No pill cures the underlying cause of vertigo, but medication can reduce the spinning sensation and nausea during acute episodes. Meclizine is the most commonly used option. It works by blocking signals between the inner ear’s balance system and the brain’s vomiting center, calming both the sensation of spinning and the nausea that comes with it.

These medications are meant for short-term use during active episodes. Taking them continuously can actually slow your brain’s natural compensation process, making long-term recovery harder. Think of them as a tool for getting through a bad episode, not a daily maintenance strategy.
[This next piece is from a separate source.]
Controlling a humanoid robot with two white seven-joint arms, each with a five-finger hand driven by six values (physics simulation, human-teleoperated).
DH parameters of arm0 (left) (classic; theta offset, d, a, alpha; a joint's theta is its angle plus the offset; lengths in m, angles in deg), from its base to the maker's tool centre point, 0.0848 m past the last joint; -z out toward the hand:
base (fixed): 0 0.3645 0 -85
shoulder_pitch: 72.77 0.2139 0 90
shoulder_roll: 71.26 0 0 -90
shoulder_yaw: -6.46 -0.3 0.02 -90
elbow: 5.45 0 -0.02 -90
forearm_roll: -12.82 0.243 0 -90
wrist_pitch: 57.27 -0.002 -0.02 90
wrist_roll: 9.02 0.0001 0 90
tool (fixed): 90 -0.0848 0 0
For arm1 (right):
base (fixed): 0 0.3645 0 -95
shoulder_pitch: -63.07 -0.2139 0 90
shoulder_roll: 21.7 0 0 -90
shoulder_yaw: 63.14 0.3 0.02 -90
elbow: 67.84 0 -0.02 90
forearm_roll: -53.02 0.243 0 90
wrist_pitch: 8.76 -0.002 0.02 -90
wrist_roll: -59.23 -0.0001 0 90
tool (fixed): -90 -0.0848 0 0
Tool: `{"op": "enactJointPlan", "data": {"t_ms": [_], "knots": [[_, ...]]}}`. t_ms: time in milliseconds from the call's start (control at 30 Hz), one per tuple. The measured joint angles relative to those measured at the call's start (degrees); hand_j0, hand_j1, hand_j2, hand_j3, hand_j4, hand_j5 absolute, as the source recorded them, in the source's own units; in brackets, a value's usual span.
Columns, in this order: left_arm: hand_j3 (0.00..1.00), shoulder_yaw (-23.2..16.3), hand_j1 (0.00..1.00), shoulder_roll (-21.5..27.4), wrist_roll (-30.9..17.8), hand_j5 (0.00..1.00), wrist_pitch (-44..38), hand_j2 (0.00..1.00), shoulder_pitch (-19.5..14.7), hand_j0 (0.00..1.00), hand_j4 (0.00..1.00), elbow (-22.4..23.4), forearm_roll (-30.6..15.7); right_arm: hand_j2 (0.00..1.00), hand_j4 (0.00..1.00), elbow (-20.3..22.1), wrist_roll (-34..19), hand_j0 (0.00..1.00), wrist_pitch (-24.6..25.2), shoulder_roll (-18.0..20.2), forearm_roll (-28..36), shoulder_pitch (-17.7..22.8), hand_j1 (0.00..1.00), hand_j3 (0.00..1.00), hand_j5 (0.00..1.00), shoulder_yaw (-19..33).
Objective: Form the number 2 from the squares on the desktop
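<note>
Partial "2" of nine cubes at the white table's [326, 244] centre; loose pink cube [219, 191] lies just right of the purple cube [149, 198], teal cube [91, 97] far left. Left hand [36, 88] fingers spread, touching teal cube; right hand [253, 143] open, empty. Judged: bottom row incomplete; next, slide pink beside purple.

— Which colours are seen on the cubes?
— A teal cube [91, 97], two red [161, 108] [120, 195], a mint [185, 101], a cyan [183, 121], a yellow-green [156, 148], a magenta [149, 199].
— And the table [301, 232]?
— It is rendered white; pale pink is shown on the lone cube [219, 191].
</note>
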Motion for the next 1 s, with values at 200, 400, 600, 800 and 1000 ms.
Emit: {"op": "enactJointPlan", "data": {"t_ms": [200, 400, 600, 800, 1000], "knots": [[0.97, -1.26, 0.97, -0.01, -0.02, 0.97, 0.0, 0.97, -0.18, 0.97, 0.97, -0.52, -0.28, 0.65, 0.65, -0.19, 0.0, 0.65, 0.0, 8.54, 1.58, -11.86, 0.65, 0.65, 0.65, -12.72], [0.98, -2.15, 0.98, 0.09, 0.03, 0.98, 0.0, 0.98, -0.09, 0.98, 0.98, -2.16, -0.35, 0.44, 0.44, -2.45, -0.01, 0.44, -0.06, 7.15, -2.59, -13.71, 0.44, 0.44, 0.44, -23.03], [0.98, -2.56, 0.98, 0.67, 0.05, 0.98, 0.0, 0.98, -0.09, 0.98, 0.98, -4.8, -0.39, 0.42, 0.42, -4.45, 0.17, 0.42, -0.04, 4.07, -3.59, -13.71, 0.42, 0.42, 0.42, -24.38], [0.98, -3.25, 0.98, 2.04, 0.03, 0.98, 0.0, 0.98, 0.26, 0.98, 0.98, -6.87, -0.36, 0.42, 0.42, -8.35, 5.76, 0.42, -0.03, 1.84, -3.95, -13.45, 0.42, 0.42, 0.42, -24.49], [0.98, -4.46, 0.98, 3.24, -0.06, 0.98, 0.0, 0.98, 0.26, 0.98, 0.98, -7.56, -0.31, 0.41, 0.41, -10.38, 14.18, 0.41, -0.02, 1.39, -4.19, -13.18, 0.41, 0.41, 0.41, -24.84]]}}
Ginger root offers a milder alternative for vertigo-related nausea. Clinical dosages range from 250 mg to 2 g per day, split into three or four doses. Studies found no additional benefit from 2 g compared to 1 g, so a moderate dose is sufficient.

Vitamin D and Preventing Recurrence

People who develop BPPV tend to have lower vitamin D levels than the general population. A meta-analysis of seven studies found a negative correlation between vitamin D levels and BPPV incidence, meaning lower vitamin D was associated with more cases. The connection to preventing recurrence specifically is less certain, but since vitamin D plays a role in calcium metabolism (and BPPV involves displaced calcium crystals), maintaining adequate levels is a reasonable preventive step. A simple blood test can check your levels.

Warning Signs That Need Urgent Attention

Most vertigo comes from the inner ear and, while miserable, isn’t dangerous. But vertigo can occasionally signal a stroke or other brain problem. Emergency physicians use a bedside exam called the HINTS test to distinguish between inner ear causes and central nervous system causes, and it catches central problems with 97% sensitivity, outperforming brain imaging scores.

Seek emergency care if your vertigo comes with any of the following: double vision, difficulty speaking or swallowing, facial drooping or numbness, severe difficulty walking, or new intense headache. Vertigo combined with these symptoms suggests a central cause rather than an inner ear issue. Isolated vertigo that worsens with head position changes and has no neurological symptoms is far more likely to be BPPV or another treatable inner ear condition.